Dataset entries =>

+ + + +

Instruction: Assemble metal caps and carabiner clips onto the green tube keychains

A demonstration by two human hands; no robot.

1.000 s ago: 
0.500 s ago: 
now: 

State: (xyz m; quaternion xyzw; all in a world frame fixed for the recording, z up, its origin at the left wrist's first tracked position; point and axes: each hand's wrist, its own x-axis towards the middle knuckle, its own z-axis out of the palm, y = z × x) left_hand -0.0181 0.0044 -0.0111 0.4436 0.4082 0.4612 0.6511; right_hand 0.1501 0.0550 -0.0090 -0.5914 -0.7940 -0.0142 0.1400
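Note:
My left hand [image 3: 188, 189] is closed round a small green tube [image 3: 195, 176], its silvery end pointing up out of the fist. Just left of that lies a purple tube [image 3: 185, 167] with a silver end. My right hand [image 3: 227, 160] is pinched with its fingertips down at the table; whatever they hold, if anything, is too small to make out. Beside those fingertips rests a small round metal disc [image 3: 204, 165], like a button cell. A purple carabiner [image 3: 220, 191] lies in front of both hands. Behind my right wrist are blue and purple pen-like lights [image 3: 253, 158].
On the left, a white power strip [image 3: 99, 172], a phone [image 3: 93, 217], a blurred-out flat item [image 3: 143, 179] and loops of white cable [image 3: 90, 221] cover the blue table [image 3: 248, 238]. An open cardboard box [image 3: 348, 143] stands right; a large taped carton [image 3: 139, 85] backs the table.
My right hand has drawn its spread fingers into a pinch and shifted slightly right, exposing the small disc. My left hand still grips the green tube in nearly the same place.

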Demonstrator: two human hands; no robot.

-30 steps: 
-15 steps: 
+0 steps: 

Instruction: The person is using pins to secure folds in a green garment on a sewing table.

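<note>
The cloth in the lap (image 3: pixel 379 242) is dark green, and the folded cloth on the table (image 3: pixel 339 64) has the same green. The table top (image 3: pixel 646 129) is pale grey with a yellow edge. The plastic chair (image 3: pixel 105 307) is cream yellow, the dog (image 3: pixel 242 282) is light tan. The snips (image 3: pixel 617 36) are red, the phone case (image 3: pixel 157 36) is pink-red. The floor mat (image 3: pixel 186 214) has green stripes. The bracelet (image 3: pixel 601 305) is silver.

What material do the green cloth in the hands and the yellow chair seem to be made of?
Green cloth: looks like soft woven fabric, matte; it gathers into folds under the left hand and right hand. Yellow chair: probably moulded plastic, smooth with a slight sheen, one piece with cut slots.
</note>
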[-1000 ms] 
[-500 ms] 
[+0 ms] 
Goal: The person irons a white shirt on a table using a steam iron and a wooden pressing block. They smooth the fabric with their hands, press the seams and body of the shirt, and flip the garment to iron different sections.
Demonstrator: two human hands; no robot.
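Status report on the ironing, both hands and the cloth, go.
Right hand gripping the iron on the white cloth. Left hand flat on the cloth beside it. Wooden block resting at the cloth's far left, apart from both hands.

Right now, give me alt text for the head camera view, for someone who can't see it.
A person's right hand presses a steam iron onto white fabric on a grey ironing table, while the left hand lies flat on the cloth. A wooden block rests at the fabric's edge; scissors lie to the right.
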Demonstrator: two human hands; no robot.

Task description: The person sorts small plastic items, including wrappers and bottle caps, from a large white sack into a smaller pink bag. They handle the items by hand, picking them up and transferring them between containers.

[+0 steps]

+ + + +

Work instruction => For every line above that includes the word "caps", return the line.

Solution =>
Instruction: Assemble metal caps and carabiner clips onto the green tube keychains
Task description: The person sorts small plastic items, including wrappers and bottle caps, from a large white sack into a smaller pink bag. They handle the items by hand, picking them up and transferring them between containers.

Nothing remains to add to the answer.